• WHAT TO WORK ON
Copy every record verbatim but exclude the pictures.

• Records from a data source
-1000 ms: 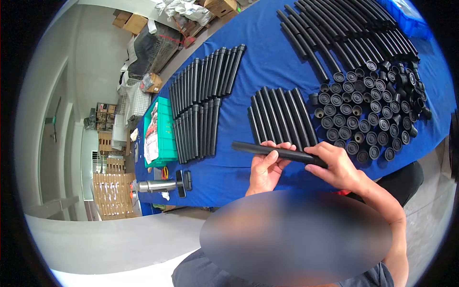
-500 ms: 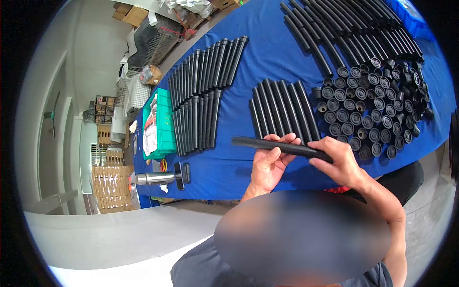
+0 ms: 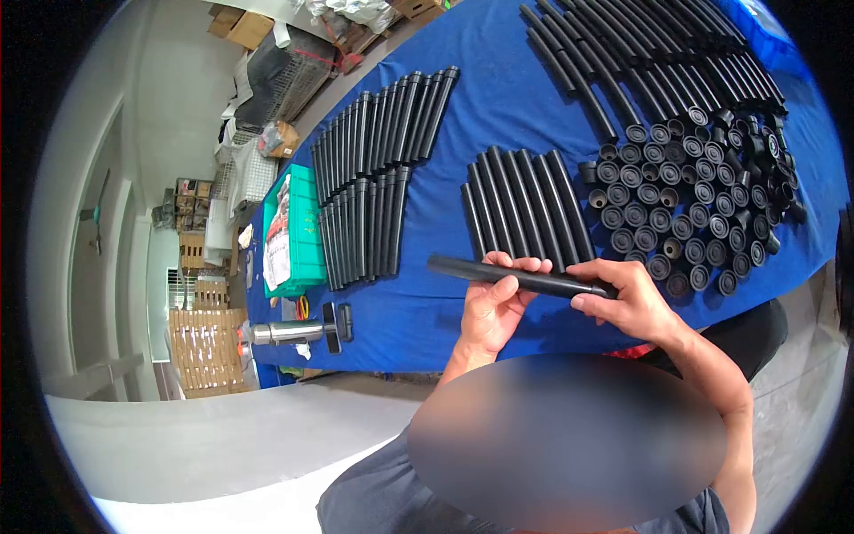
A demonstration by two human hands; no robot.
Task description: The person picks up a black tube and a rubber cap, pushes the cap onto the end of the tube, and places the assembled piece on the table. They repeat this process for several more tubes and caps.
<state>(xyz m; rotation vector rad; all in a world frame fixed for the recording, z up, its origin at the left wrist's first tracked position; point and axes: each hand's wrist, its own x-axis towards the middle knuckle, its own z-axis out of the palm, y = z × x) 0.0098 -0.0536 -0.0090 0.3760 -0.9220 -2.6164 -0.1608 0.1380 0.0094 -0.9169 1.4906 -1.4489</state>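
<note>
Covering the long bench (image 3: 498, 89) is a blue cloth, and nearly all of it is taken up by black parts laid out in groups. Nearest the person lies a row of plain black tubes (image 3: 527, 206) set side by side; to their left sit two rows of tubes with collared ends (image 3: 378, 173); at the far end lies a larger spread of long tubes (image 3: 654, 53). To the right stands a crowd of short black caps (image 3: 694, 200), most with the open end up. A green crate (image 3: 305, 233) rests near the left end of the bench with printed packets inside; their writing is too small to read. Beside the front edge lies a steel flask (image 3: 286, 333) with a dark phone-like slab just next to it.

Both hands hold one black tube (image 3: 516, 278) level above the front edge of the bench, just in front of the plain row. The left hand (image 3: 494, 307) is curled under its middle with the fingertips wrapped over the top; the right hand (image 3: 627, 303) is closed around its right end.

Beyond the bench, the room has a pale floor, white walls, stacked wooden pallets (image 3: 206, 349), wire baskets (image 3: 271, 84) and cardboard boxes (image 3: 238, 27). No brand or label can be made out.
</note>
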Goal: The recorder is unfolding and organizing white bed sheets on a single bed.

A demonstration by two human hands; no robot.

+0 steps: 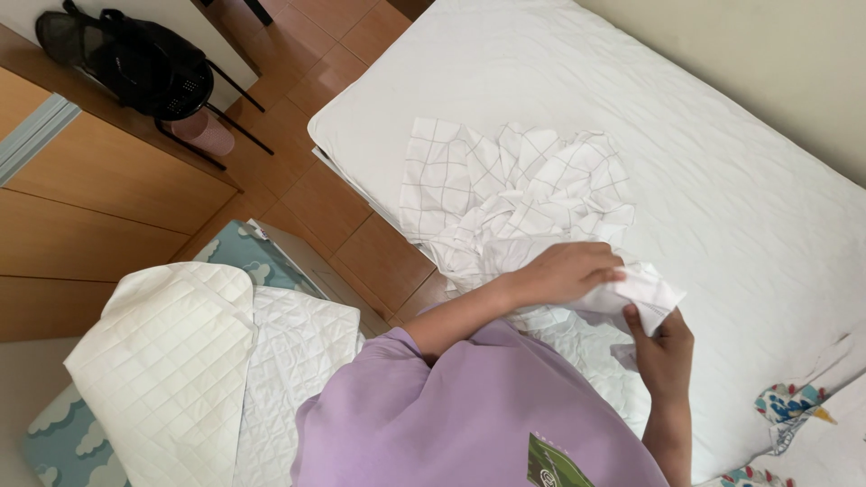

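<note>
A crumpled white sheet with a thin grey check (514, 185) lies on the near edge of a white quilted mattress (722, 180). My left hand (568, 271) reaches over from the left and grips a bunched white end of the sheet (651, 290). Just below it, my right hand (666, 347) pinches the same end from underneath, fingers up. The two hands are nearly touching. My purple sleeve and shirt (469, 406) fill the lower middle and hide the mattress edge below.
A folded white quilted pad (180, 361) rests on a blue cloud-patterned surface (54, 442) at lower left. A black mesh chair (135, 59) stands on the tiled floor (361, 243) at upper left. A colourful patterned cloth (789, 401) lies at lower right.
</note>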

• PROBLEM SOLUTION
-1000 ms: 
-500 ms: 
+0 ms: 
A demonstration by two human hands; no robot.
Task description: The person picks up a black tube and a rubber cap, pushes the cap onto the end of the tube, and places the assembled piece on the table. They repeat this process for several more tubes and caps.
<state>(xyz m; rotation vector rad; all in a world frame fixed for the recording, z up, its origin at the left wrist's first tracked position; point and axes: each hand's wrist, its own x-axis towards the middle knuckle, its own z-axis out of the palm, y = z × x) 0.0098 -0.0536 -0.0090 0.3760 -0.9220 -2.6164 -0.1608 0.1380 0.0094 -0.9169 1.4906 -1.4489</state>
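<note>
Covering the long bench (image 3: 498, 89) is a blue cloth, and nearly all of it is taken up by black parts laid out in groups. Nearest the person lies a row of plain black tubes (image 3: 527, 206) set side by side; to their left sit two rows of tubes with collared ends (image 3: 378, 173); at the far end lies a larger spread of long tubes (image 3: 654, 53). To the right stands a crowd of short black caps (image 3: 694, 200), most with the open end up. A green crate (image 3: 305, 233) rests near the left end of the bench with printed packets inside; their writing is too small to read. Beside the front edge lies a steel flask (image 3: 286, 333) with a dark phone-like slab just next to it.

Both hands hold one black tube (image 3: 516, 278) level above the front edge of the bench, just in front of the plain row. The left hand (image 3: 494, 307) is curled under its middle with the fingertips wrapped over the top; the right hand (image 3: 627, 303) is closed around its right end.

Beyond the bench, the room has a pale floor, white walls, stacked wooden pallets (image 3: 206, 349), wire baskets (image 3: 271, 84) and cardboard boxes (image 3: 238, 27). No brand or label can be made out.
</note>
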Goal: The recorder is unfolding and organizing white bed sheets on a single bed.

A demonstration by two human hands; no robot.

+0 steps: 

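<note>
A crumpled white sheet with a thin grey check (514, 185) lies on the near edge of a white quilted mattress (722, 180). My left hand (568, 271) reaches over from the left and grips a bunched white end of the sheet (651, 290). Just below it, my right hand (666, 347) pinches the same end from underneath, fingers up. The two hands are nearly touching. My purple sleeve and shirt (469, 406) fill the lower middle and hide the mattress edge below.
A folded white quilted pad (180, 361) rests on a blue cloud-patterned surface (54, 442) at lower left. A black mesh chair (135, 59) stands on the tiled floor (361, 243) at upper left. A colourful patterned cloth (789, 401) lies at lower right.
</note>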

What the exercise required is now complete.